- [EXERCISE GOAL]: The entries below hold a line with "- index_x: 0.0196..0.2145" and a line with "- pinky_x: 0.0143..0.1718". Return those lines and all that lie between them, exactly and only.

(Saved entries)
┌──

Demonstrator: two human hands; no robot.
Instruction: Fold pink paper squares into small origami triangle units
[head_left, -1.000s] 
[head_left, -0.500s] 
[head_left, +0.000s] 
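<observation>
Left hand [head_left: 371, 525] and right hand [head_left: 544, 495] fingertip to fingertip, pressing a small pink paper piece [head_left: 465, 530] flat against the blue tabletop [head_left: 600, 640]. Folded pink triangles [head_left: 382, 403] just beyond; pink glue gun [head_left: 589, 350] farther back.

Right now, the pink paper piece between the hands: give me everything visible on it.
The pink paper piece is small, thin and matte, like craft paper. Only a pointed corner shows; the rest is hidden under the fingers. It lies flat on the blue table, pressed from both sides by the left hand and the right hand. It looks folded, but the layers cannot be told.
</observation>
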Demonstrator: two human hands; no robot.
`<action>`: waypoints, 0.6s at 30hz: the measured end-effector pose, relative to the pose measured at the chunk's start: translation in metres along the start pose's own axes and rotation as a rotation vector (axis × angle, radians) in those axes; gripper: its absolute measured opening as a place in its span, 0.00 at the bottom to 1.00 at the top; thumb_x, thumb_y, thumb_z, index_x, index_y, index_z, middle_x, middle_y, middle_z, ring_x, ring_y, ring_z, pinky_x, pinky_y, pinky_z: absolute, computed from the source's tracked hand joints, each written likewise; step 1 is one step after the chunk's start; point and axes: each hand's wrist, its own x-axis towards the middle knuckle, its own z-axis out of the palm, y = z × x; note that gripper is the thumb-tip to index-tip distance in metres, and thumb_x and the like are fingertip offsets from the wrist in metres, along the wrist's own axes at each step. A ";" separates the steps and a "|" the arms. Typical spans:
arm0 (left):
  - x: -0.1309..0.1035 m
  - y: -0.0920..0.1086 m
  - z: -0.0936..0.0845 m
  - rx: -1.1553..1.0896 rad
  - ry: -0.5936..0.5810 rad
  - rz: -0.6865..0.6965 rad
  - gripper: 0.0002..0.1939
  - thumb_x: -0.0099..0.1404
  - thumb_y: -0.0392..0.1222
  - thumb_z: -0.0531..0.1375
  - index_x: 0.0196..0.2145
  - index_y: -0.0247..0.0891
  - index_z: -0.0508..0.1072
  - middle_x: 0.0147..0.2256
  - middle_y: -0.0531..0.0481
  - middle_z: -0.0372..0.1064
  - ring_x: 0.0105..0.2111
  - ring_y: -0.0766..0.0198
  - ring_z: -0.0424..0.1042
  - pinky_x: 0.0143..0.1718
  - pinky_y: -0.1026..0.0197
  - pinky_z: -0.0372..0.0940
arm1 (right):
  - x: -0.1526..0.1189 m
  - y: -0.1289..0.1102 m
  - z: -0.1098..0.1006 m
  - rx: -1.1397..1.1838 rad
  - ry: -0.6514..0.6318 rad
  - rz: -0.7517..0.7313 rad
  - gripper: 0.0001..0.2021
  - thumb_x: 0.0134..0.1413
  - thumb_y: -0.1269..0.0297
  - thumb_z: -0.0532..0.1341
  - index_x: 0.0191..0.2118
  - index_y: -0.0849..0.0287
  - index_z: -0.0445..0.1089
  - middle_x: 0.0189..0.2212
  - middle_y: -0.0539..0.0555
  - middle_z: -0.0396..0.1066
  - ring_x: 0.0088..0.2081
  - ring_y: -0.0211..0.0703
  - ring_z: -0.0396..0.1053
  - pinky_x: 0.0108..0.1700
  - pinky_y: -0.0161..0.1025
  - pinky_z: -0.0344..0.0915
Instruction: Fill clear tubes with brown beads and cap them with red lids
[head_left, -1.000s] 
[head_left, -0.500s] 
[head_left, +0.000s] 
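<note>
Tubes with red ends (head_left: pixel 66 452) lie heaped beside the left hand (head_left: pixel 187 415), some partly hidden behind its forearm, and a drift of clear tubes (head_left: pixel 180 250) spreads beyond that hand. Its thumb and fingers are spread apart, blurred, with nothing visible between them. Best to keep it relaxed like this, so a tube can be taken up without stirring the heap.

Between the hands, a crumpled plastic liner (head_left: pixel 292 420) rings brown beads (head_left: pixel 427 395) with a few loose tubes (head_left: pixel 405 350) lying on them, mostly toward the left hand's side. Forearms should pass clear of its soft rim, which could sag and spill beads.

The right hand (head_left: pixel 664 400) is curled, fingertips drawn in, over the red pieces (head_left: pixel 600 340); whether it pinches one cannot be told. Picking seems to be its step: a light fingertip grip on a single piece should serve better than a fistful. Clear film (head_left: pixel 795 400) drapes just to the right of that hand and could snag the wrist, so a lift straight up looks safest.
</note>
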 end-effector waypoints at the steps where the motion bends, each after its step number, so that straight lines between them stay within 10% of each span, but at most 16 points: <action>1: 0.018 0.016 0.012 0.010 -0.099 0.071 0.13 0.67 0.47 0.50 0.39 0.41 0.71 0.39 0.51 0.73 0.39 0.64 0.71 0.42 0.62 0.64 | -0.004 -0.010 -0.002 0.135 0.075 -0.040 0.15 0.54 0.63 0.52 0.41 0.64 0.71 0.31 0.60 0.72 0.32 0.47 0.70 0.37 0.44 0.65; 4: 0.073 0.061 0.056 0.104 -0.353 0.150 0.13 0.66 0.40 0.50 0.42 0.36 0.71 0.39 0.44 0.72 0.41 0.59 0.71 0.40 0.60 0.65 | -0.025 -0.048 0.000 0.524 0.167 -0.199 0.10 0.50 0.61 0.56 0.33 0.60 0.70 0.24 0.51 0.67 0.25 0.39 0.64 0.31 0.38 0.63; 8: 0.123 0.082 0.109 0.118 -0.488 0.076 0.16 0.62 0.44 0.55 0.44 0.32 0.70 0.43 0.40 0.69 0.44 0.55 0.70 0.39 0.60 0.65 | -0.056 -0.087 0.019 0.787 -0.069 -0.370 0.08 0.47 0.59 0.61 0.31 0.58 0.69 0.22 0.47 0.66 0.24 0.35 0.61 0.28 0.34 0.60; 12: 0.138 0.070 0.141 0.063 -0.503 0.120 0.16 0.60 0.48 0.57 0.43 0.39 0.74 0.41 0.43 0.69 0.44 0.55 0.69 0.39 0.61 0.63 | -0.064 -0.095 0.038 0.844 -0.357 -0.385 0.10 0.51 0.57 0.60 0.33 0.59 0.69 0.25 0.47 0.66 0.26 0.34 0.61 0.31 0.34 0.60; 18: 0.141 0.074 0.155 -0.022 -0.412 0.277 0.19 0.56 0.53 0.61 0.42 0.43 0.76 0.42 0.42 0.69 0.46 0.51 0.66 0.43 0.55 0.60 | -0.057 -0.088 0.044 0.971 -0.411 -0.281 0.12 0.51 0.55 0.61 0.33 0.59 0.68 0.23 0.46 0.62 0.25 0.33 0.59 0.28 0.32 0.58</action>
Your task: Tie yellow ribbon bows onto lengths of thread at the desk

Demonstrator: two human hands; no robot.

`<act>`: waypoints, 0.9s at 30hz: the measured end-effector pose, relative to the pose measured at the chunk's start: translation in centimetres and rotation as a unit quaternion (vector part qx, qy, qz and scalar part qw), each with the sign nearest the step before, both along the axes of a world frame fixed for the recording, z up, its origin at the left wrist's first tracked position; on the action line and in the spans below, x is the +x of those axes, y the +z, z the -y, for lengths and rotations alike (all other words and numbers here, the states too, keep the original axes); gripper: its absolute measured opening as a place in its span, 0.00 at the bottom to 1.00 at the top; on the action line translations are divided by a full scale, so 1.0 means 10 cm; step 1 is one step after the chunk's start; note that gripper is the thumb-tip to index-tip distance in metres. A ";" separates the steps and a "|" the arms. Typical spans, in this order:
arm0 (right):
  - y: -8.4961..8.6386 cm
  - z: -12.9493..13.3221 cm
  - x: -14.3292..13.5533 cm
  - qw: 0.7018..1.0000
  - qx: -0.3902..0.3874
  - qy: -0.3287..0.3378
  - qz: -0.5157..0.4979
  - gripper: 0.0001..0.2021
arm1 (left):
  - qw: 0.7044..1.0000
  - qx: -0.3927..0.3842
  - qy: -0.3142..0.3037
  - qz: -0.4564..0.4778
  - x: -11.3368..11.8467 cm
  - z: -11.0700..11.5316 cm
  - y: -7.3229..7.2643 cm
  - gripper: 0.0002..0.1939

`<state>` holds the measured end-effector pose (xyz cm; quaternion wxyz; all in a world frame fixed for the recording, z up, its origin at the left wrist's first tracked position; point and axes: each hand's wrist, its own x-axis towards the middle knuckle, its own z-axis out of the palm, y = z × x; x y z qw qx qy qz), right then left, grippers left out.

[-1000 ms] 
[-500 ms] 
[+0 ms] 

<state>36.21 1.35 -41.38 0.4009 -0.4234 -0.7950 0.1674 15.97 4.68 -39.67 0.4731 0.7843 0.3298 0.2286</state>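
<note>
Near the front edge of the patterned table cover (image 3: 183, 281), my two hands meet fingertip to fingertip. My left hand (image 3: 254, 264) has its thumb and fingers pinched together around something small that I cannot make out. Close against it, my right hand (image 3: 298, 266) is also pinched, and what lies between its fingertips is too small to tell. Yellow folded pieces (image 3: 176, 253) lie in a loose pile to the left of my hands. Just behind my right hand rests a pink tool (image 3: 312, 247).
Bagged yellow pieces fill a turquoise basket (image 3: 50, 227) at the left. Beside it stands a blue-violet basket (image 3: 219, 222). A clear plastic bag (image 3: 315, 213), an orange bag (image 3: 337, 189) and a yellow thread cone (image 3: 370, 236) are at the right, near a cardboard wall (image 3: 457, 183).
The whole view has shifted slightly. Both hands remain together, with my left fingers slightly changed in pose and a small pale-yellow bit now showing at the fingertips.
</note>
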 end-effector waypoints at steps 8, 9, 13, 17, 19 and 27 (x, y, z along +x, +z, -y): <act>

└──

- [EXPECTED ANSWER]:
  - index_x: 0.0196..0.2145
  - index_y: -0.0247..0.0891
  - index_z: -0.0508..0.1072
  - middle_x: 0.0147..0.2256
  - middle_y: -0.0531..0.0481
  - middle_z: -0.0372..0.1064
  - ring_x: 0.0105..0.2111
  - ring_y: -0.0766..0.0198
  - ring_z: -0.0424..0.1042
  - pinky_x: 0.0143..0.1718

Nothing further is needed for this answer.